Macs I have and Macs I have Owned
Macintosh SE with/internal drive - first Mac - graphic design and BBSing - 1987
Screen died and I passed this Mac on to a friend about 10 years ago.
Macintosh SE with internal Drive, purchased second-hand from Goodwill in 2002,
I missed my old Mac SE and wanted to have this one.
Macintosh Classic - purchased second-hand from a Goodwill Store in 2002, a fun
Mac I fire up once in a while.
Macintosh IIcx - Used for graphic design for about 5 years - 1988
Macintosh IIci - given to me by a friend, which I used as a backup computer in the late
1990s, now donated to Goodwill.
Macintosh X - purchased second-hand and used as FirstClass BBS server from 1992-1995, donated to Goodwill a few years ago.
Quadra 650 - used for graphic design work - 1994, still works, but with no internal CD rom, and non G3 CPU, it's serving as a paperweight, even though I did in fact replace the mother board some ten+ years ago so it's technically a G3 box.
Macintosh G3 Minitower - used for graphic design work for about 5 years - purchased new in1998. I recently installed OS9.2 and used this computer to transfer some files from some Jaz drives over to an archive drive. May do the same with some old Syquest and Zip disks.
iMac (Bondi) 1998 - used for misc work by my wife, given to a friend about 5 years ago.
PowerBook 180 - used for writing mainly, purchased used in 1999, I use this now to call up BBSs.
iBook (G3) - purchased in 2002 - used for work, presentations. I use this Mac around the house as it has a good batter life (due to the small screen) and it has an Airport card and Panther. Great for surfing the web.
G5 - used for graphic design work. purchased in 2004, used as a backup computer. While this Mac is technically "retired" I do use it as backup computer and I may use it as file server.
G4 17 inch PowerBook - presentations, travel computer, purchased in 2005. I'm running Leopard on this Mac and I recently upgraded the RAM. I use this Mac when travelling and doing client presentations.
MacPro - my first Intel Mac, with dual 2.66 GHz CPUs - current graphic workhorse, 2008. I am running Tiger on this Mac and I have 5 GB ram and I've filled the drive bays with three 1-TB drives. I like this Mac more than the G5—it's cooler and easier to swap out drives.
How I got Started Using Macintoshess
In the 1970s I got my start as a graphic artist working for a print shop in Columbus, Georgia. In those days, everything was analog . . . photographic based, but in the late 70's I got to use some early photo typesetters, and while primitive by today's standards, it was a big leap over IBM's strike on-type (IBM Composer).
While computers started to find their way into the small business and consumer market by 1979 and 1980, most had to be programed and I remember telling my friend who had a ViC Commodore, as he wrote line after line of code to make role-playing game come to life, that I probably wouldn't own a computer until I could buy one that came with programs already written for it. Which turned out to be so true.
I worked part-time and put myself through college, so it took me a while to get my BFA degree.
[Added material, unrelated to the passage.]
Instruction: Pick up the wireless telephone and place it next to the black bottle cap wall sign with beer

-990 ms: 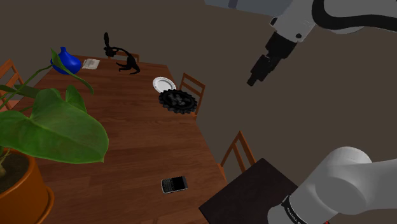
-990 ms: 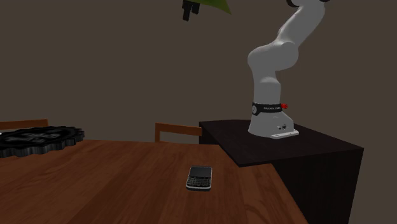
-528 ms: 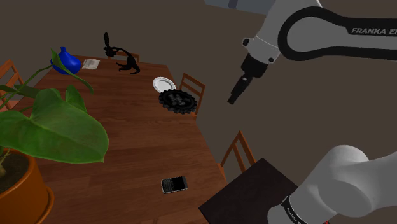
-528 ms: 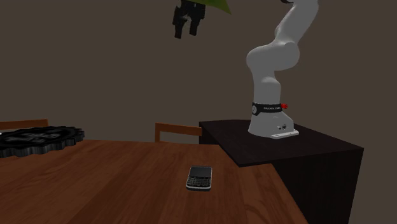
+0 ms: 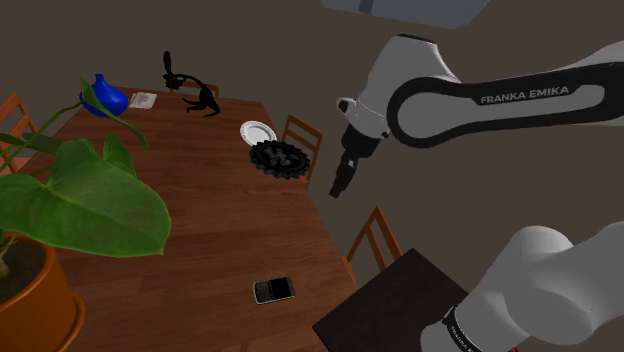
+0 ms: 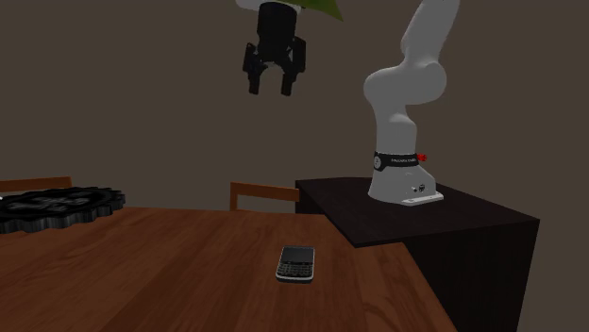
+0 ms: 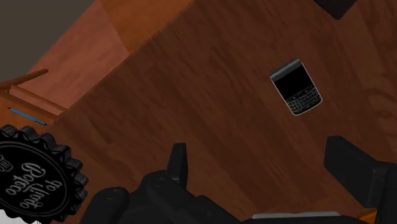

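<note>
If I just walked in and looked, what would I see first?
Probably the big white arm, with its black tool open and hanging high above the wooden table. Below, a small dark phone lies flat by itself on the table, near the stand. In the shoulder view a huge green leaf stands out at the left, and a black bottle cap sign sits at the table's far edge.

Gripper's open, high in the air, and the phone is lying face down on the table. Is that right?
Not quite. The phone lies face up: the wrist view shows its screen and keypad. The rest holds: the gripper is open and hangs high in the air, and the phone rests on the table.
</note>
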Tool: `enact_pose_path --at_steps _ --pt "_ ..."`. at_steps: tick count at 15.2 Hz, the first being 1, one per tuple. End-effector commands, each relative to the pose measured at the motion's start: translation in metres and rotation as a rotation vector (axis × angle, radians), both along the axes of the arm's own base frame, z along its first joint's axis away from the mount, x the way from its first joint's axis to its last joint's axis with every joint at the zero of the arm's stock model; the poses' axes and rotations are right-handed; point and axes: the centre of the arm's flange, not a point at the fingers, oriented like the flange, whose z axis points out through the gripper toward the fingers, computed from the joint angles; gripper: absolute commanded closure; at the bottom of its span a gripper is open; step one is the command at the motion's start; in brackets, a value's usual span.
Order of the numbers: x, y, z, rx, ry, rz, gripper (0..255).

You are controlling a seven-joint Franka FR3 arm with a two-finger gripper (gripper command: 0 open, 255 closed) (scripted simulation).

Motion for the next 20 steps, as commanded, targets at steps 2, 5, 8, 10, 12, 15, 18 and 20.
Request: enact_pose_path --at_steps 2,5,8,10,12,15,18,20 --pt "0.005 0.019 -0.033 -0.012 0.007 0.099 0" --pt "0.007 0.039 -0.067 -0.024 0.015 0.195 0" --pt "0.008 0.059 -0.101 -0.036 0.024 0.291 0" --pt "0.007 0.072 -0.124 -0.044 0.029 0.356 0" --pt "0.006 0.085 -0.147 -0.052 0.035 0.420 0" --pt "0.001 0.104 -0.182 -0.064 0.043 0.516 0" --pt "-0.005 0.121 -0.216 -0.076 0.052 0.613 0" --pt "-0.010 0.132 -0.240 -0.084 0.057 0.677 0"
In 1984 I graduated from Auburn University, and I, like many others, were quite excited about the Macintosh and where graphic arts was headed.
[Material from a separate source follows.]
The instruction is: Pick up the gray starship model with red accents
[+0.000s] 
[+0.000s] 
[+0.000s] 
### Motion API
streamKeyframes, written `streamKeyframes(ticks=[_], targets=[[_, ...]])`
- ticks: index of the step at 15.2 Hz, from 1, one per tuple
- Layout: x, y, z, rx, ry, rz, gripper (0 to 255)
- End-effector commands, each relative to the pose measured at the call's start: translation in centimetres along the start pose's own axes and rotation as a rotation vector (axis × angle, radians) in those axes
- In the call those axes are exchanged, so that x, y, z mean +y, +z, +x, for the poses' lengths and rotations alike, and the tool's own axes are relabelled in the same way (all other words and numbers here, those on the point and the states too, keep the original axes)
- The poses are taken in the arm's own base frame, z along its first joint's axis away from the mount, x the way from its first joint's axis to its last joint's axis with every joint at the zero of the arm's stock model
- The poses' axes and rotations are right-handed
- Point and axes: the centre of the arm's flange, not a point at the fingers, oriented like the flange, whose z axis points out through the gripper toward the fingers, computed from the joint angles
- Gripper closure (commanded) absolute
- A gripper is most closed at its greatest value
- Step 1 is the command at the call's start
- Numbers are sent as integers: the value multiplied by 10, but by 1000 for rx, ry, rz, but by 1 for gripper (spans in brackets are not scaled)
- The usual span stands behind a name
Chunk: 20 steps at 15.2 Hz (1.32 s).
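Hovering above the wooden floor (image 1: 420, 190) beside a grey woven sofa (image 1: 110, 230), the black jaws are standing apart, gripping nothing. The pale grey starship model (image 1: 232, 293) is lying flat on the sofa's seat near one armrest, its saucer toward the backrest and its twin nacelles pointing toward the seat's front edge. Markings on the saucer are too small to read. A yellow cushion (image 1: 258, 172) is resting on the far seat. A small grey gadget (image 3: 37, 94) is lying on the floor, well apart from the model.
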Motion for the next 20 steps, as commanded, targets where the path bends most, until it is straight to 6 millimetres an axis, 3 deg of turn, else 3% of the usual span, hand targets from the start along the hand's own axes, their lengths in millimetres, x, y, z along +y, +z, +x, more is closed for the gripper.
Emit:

In 1987 I started my own design studio in Atlanta, and bought my first Mac, an SE. I started out with Quark XPress (or Quirk XPress, as it was buggy at first), and soon thereafter I had a large book project and I was determined to produce it using the Mac.
One of the printing companies I was using at the time for printing design projects for me had a couple of Mac x's, and were also using Quark XPress for page layout and typesetting, who let me send them files via floppy disk and by modem for outputting to photo paper.
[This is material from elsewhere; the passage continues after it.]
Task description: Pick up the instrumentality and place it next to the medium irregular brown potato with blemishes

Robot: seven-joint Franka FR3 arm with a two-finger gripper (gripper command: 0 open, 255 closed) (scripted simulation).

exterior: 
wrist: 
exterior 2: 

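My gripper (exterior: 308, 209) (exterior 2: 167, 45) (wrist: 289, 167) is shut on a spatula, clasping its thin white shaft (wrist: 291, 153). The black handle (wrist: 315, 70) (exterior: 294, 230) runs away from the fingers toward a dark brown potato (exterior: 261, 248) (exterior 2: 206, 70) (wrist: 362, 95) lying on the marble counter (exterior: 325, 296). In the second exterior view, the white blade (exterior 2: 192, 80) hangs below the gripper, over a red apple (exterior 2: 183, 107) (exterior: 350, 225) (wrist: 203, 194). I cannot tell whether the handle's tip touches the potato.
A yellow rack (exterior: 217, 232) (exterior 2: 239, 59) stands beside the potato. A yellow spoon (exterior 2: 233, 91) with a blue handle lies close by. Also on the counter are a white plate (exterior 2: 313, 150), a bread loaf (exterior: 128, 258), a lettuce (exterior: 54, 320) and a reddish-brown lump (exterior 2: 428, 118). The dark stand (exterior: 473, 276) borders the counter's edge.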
I added a video card to my Mac SE so I could use a 19 inch black/white monitor, which was badly needed as the SE's screen was really only good for basic text work. I also added a Daynafile box to the Mac, which allowed me to read and import 5.25 inch PC disks, also very handy since it would be few years before the PC world embraced 3.5 inch floppy disks. I also became a big fan of DataViz, which let me translate MultiMate, WordPerfect and other PC word processing files into Word or other formats which I could use in the Mac.
While we didn't have scanners yet, and there were few film output devices available,I was able to produce all my book pages with virtually no "paste up" by outputting using an Itec photo printer, through my printing company's typesetting department.
We still had to output the pages to photo paper, and the printer had to shoot negatives and traditional half-tone negatives of the photographs in the book and "strip" the elements together, but it was great to be able to create entire pages and move elements around the page easily. This project led to a wide range of other projects and I never had to send out for typesetting again.
I moved on to a Mac IIcx as my next main desktop computer about a year later which served me well for the next few years, and I kept the SE for a number of years until the screen died.
Luckily, I was able to find a SE at the local Goodwill store a few years ago, as well as a Mac Classic, which both work, to remind me of "the good old days"
As I look back, it is truly amazing how far graphic design has come in the space of two decades. Today projects go from files to imaging on printing plates, but requires even more work by the designer, but having total control over the project is great and I would never go back to the way things were done before.